Problem requirements :: An exact transcription of all the data is the expected reply.

○ ○ ○ ○

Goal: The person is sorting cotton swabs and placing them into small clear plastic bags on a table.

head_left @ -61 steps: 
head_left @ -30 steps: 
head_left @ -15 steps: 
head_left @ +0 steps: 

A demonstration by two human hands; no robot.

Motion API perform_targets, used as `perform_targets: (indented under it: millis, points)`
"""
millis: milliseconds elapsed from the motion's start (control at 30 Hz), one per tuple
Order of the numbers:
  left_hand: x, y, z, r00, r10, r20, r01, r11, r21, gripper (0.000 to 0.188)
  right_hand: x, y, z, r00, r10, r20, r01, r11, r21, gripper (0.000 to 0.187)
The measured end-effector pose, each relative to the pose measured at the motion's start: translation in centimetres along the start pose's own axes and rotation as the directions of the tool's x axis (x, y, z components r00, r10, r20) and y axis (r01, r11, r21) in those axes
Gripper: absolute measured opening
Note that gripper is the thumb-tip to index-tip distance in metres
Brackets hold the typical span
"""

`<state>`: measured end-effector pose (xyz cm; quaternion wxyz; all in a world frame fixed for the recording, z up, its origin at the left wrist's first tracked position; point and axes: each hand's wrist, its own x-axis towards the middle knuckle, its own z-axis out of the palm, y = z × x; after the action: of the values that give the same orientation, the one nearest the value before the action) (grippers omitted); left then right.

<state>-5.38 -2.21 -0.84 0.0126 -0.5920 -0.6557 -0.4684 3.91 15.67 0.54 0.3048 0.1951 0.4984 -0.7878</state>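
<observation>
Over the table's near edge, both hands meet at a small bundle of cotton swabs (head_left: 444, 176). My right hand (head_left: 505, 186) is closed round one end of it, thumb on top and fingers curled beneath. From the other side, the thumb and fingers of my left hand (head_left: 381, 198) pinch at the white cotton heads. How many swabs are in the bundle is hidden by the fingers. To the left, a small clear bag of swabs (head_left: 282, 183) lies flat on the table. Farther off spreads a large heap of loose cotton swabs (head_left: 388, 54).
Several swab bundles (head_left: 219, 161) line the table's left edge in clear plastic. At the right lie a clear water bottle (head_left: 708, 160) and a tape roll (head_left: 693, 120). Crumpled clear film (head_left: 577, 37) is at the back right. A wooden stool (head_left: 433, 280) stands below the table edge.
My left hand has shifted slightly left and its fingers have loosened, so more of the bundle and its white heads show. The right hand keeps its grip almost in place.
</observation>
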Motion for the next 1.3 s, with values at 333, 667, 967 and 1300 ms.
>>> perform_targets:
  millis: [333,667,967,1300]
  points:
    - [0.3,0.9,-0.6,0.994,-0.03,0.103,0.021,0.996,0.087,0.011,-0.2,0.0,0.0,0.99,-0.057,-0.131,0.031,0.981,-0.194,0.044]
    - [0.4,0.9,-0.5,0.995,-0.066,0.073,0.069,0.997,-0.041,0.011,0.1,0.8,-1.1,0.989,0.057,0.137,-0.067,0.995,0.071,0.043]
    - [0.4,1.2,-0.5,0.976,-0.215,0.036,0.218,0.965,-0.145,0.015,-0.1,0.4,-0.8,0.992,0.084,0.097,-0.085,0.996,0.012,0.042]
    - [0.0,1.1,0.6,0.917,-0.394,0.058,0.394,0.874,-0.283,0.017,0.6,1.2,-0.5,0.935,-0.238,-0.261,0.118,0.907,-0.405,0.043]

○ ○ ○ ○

Completed task ::
Goal: The person is sorting cotton swabs and placing them into small clear plastic bags on a table.

head_left @ -61 steps: 
head_left @ -30 steps: 
head_left @ -15 steps: 
head_left @ +0 steps: 

A demonstration by two human hands; no robot.

Motion API perform_targets, used as `perform_targets: (indented under it: millis, points)`
"""
millis: milliseconds elapsed from the motion's start (control at 30 Hz), one per tuple
Order of the numbers:
  left_hand: x, y, z, r00, r10, r20, r01, r11, r21, gripper (0.000 to 0.188)
  right_hand: x, y, z, r00, r10, r20, r01, r11, r21, gripper (0.000 to 0.187)
The measured end-effector pose, each relative to the pose measured at the motion's start: translation in centimetres along the start pose's own axes and rotation as the directions of the tool's x axis (x, y, z components r00, r10, r20) and y axis (r01, r11, r21) in those axes
Gripper: absolute measured opening
Note that gripper is the thumb-tip to index-tip distance in metres
Brackets hold the typical span
"""

`<state>`: measured end-effector pose (xyz cm; quaternion wxyz; all in a world frame fixed for the recording, z up, its origin at the left wrist's first tracked position; point and axes: each hand's wrist, its own x-axis towards the middle knuckle, its own z-axis out of the palm, y = z × x; after the action: of the values that give the same orientation, the one nearest the value before the action) (grippers omitted); left then right.

<state>-5.38 -2.21 -0.84 0.0126 -0.5920 -0.6557 -0.4684 3.91 15.67 0.54 0.3048 0.1951 0.4984 -0.7878</state>
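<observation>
Over the table's near edge, both hands meet at a small bundle of cotton swabs (head_left: 444, 176). My right hand (head_left: 505, 186) is closed round one end of it, thumb on top and fingers curled beneath. From the other side, the thumb and fingers of my left hand (head_left: 381, 198) pinch at the white cotton heads. How many swabs are in the bundle is hidden by the fingers. To the left, a small clear bag of swabs (head_left: 282, 183) lies flat on the table. Farther off spreads a large heap of loose cotton swabs (head_left: 388, 54).
Several swab bundles (head_left: 219, 161) line the table's left edge in clear plastic. At the right lie a clear water bottle (head_left: 708, 160) and a tape roll (head_left: 693, 120). Crumpled clear film (head_left: 577, 37) is at the back right. A wooden stool (head_left: 433, 280) stands below the table edge.
My left hand has shifted slightly left and its fingers have loosened, so more of the bundle and its white heads show. The right hand keeps its grip almost in place.
</observation>
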Motion for the next 1.3 s, with values at 333, 667, 967 and 1300 ms.
>>> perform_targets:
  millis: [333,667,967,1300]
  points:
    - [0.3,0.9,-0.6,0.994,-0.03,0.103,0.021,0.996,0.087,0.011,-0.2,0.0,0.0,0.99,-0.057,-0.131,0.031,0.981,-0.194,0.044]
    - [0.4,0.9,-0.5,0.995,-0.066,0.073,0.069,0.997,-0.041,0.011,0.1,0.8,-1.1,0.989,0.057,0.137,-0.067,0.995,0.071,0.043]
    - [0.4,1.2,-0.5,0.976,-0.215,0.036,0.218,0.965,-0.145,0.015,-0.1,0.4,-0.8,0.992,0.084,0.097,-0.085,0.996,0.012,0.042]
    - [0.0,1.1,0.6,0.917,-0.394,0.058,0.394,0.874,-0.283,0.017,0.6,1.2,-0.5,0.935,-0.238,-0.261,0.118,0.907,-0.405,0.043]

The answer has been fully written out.